# PROBLEM TO WORK ON
Two lines in the listing below mark the span: one contains "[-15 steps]" and one contains "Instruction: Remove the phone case". Reproduce both of them and everything between, exactly.

RECORDS PROVIDED: Begin

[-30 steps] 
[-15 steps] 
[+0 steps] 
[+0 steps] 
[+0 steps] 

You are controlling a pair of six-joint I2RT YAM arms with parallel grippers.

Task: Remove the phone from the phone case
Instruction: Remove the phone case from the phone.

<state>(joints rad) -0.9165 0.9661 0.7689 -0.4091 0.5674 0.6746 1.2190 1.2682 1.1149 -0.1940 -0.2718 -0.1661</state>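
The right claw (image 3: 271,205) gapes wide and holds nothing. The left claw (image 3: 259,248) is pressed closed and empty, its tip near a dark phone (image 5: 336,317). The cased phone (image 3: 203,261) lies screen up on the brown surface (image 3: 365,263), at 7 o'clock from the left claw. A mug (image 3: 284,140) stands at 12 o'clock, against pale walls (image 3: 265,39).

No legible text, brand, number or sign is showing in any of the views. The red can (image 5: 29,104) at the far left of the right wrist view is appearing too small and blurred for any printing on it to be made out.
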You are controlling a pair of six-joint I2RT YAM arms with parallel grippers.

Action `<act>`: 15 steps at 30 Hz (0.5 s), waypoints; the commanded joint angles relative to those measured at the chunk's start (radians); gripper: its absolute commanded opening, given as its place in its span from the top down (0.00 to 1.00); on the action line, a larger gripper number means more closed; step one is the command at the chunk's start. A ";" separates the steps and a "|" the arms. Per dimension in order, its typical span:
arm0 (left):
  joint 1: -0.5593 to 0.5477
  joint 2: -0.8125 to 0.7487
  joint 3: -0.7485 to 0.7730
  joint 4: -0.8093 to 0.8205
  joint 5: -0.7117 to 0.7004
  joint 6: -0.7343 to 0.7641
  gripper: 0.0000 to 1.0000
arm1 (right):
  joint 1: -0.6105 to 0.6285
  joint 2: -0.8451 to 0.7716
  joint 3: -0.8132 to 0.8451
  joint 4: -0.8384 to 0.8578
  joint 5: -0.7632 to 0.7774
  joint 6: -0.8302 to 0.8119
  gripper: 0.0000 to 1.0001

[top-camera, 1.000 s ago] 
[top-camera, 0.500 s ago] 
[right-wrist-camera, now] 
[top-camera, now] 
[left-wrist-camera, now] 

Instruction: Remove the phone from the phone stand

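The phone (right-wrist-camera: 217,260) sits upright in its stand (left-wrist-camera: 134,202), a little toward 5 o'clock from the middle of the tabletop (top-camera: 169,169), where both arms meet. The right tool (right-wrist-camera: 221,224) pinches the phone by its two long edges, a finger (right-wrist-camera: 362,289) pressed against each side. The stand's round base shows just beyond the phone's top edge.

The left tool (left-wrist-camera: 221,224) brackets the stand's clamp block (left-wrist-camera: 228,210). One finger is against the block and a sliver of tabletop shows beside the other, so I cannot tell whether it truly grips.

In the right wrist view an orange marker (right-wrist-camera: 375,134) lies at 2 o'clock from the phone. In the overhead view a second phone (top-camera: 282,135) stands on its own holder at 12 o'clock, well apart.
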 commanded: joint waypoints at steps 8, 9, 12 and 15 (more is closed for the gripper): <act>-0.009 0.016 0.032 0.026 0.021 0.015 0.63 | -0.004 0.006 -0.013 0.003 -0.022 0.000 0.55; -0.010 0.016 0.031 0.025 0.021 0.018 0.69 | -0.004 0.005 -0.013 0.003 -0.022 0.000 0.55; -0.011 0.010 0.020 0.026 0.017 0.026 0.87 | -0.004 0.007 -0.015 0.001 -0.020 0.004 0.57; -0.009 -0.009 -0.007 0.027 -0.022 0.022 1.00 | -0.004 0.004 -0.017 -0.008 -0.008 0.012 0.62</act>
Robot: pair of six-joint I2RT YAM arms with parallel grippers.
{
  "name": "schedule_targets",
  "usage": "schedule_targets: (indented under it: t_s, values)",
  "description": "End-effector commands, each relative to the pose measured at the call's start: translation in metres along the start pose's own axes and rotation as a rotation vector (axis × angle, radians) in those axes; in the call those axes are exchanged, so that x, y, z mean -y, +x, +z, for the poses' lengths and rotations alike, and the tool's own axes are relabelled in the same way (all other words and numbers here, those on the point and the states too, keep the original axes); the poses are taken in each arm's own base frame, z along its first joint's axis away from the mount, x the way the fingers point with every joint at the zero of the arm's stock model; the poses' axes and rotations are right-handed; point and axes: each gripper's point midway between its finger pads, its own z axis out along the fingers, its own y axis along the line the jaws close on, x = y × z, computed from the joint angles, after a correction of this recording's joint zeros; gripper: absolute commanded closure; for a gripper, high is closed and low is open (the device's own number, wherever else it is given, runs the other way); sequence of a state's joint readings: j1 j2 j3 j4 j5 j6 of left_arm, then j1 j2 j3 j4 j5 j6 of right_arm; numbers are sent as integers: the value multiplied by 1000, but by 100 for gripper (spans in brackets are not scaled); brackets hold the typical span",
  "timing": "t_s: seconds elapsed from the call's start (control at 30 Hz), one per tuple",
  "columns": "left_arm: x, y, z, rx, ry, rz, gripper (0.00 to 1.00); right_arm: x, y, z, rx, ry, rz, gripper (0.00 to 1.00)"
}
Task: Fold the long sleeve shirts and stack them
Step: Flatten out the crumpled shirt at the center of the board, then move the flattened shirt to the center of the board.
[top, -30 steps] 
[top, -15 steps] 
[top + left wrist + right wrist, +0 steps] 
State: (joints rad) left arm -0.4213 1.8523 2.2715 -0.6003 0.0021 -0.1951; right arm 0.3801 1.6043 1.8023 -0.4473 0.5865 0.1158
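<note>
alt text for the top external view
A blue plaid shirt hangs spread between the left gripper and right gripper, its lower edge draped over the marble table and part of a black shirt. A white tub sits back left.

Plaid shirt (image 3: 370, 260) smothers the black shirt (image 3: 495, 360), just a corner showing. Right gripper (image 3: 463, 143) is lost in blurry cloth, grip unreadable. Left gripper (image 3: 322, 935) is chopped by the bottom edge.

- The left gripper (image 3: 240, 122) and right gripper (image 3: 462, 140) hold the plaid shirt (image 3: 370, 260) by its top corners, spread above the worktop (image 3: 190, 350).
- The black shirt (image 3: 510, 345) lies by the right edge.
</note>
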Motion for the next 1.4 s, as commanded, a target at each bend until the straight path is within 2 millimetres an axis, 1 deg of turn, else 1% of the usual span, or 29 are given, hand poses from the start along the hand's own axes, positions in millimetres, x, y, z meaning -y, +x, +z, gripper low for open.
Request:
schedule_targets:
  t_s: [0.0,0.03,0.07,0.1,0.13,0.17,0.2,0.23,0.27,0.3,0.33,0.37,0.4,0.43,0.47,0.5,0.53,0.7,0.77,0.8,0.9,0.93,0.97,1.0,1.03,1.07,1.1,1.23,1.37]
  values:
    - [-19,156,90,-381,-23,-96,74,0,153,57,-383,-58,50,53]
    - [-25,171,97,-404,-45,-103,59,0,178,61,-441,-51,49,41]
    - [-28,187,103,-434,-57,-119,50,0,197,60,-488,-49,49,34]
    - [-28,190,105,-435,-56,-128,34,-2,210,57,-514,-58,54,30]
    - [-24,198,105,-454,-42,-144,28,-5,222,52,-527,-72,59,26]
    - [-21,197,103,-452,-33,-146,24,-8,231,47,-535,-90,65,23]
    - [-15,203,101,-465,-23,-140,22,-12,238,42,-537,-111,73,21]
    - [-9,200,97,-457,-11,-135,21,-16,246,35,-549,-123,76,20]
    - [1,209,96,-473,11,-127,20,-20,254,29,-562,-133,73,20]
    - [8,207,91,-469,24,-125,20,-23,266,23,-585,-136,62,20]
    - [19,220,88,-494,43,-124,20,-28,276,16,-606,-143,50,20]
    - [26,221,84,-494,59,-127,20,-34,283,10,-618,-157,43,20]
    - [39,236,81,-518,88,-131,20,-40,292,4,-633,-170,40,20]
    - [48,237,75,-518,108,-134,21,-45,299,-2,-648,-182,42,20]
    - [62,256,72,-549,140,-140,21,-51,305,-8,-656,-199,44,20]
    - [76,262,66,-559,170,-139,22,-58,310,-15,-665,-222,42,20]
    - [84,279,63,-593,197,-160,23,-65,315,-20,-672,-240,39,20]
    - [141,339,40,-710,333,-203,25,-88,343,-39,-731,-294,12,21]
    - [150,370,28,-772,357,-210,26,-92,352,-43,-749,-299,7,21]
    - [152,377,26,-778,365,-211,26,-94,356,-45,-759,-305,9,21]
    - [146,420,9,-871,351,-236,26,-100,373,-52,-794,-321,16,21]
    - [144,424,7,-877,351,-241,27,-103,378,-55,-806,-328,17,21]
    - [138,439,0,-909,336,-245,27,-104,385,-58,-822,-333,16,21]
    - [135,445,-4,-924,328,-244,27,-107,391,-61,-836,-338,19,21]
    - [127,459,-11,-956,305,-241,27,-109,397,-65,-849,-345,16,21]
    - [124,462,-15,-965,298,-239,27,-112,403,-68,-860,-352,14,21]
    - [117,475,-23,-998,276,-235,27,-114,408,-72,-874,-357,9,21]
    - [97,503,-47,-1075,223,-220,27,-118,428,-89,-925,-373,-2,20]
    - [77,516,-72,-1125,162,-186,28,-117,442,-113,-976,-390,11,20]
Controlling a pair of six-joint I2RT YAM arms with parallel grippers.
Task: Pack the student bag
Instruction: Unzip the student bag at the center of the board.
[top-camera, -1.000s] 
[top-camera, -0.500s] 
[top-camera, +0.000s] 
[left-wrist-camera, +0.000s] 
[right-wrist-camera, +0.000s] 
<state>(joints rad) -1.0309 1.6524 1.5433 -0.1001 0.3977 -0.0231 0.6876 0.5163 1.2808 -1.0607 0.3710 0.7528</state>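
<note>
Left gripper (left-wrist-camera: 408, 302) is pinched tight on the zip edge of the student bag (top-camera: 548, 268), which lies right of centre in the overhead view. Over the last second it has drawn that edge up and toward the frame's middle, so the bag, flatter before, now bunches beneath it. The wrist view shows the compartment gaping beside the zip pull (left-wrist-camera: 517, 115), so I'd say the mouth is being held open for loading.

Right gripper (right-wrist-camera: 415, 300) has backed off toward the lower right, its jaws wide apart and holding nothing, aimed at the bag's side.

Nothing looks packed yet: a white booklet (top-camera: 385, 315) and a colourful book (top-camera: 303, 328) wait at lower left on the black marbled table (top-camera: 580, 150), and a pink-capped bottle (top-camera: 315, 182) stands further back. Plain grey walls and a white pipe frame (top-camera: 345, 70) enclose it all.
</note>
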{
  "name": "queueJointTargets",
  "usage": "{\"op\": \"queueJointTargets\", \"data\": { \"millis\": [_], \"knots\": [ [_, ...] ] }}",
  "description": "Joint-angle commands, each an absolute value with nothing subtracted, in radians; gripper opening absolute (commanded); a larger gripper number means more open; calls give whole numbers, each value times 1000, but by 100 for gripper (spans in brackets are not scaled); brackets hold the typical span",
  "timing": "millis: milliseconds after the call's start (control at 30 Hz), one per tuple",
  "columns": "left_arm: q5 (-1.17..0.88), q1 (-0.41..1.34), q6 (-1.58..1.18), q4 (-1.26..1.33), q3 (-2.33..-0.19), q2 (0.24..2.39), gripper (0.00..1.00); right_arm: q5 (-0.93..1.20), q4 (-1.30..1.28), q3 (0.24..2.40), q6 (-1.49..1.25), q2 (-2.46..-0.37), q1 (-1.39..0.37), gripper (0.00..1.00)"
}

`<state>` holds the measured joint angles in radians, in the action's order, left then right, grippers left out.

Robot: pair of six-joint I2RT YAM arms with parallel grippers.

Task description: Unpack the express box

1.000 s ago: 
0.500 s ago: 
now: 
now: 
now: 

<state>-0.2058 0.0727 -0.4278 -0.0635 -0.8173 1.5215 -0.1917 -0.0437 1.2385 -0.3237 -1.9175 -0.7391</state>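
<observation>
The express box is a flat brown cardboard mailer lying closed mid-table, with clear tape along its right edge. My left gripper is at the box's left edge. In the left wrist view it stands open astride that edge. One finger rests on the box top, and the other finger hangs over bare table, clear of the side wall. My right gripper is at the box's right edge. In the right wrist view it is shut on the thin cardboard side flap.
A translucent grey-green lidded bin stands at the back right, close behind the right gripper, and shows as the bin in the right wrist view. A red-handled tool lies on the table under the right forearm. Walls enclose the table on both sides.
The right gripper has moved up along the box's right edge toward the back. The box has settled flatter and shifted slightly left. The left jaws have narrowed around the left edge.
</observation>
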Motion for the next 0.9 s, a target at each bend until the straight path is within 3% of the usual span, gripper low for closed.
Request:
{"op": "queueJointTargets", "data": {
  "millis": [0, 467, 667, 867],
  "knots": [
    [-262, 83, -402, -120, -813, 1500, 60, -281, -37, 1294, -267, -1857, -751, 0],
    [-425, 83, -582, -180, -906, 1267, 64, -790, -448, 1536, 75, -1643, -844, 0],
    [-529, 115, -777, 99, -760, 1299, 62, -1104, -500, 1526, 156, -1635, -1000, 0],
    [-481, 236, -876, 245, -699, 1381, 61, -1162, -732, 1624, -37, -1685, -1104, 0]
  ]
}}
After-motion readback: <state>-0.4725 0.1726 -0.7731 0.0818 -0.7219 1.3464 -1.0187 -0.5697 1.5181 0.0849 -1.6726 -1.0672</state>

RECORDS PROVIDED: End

# WRITTEN SOLUTION
[-15 steps] 
[+0 steps] 
[+0 steps] 
[+0 steps] 

You are controlling a pair of six-joint I2RT YAM arms with parallel grippers.

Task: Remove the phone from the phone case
Instruction: Remove the phone case from the phone.

Nothing more is required for this answer.